How do I know what entitlements I should assign to my users?

This article will briefly describe the available entitlement groups and give a summary of permissions each provide.

 

One of the major benefits of a system featuring Role-based Access Controls (RBAC) is that it allows fine-grained access management to the Cyturus application suite.

There are a number of finely-tuned entitlements that come pre-loaded in the application, but administrators have the ability to create/manage their own custom entitlements as necessary for their business cases.

Please note that entitlement availability for a user is based on their Product Security Role and they only apply to the client under which they were assigned. You can read more about PSRs here.
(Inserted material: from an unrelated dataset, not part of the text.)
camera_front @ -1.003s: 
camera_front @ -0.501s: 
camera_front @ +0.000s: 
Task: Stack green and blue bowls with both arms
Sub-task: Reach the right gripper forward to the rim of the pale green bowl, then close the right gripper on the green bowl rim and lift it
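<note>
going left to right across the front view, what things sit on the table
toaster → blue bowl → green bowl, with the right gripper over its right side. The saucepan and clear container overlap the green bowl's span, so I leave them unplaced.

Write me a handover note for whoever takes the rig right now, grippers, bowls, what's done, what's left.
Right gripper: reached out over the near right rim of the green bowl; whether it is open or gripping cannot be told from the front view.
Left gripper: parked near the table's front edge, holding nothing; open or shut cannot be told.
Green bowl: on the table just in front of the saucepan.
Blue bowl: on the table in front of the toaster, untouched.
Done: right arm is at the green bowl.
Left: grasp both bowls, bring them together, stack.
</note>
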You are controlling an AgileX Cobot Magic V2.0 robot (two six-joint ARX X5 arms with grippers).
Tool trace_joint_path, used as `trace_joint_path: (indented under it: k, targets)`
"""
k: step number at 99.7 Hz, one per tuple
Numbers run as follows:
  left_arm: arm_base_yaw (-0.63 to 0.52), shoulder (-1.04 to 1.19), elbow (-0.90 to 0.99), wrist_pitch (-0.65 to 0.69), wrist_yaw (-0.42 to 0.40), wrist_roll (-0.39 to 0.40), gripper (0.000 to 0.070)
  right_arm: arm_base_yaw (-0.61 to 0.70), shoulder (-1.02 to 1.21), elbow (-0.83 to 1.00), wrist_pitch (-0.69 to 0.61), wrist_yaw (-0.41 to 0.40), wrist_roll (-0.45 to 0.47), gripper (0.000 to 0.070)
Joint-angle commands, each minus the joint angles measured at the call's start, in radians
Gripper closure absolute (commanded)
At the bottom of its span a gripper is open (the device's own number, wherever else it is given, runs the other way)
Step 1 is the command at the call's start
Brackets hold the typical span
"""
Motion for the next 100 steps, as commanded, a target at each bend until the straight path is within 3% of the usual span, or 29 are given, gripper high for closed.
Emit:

Compliance and Risk Tracker - Entitlements

There are five main entitlement types within the application. Some of the types cover multiple different areas/modules of the product whereas others are specific to a single area/module:

  • <Module> Manager - Allows the user full (R/W/A/D) access to that particular modules configuration, data, etc. based upon the clients they have access to. 
  • <Module> Owner - Allows the user R/W/A access to areas within that particular module, but doesn't allow them access to delete items or to the setup/configuration of that module.
  • <Module> Contributor - Allows the user R/W access to areas within that particular module, but doesn't allow them to add/delete items or perform any setup of the module.
  • <Module> Viewer - Allows the user read-only access to the data in that module with the potential of some write access where allowed. (For instance, if someone with this role wanted to get notified on something - they could add their email to get notifications.) This level of user is strictly someone who would be an observer to the information.
  • <Module> Auditor - Provides read-only access similar to the Viewer entitlement, with limited write permissions where allowed. Additionally, Auditors can perform compliance-related actions such as adding notes and validating evidence. This role is suited for users responsible for reviewing and verifying data.

Specialty Entitlements

There are additional specialty entitlements for some of our modules as well that generally don't provide additional access to the application (unless noted), but are given so as to allow that individual to populate in some field dropdowns such as:

  • Policy Approver - Enables the user to be designated as a Policy Approver in the Policy Manager module
  • Sales Representative - Enables the user to be designated as a Sales Representative in dropdowns within the Client Management area. This designation supports reporting, sorting, and filtering of data.
  • Sales Manager - Enables the user to be designated as a Sales Manager in the Client Management area. This designation supports reporting, sorting, and filtering of data.
  • License Manager - Enables the user to manage Client Licensing within a client's contract.
  • User Manager - Enables the user to manage user accounts and access permissions for a specific client
  • Client Manager - Enables the user to manage details for a specific client.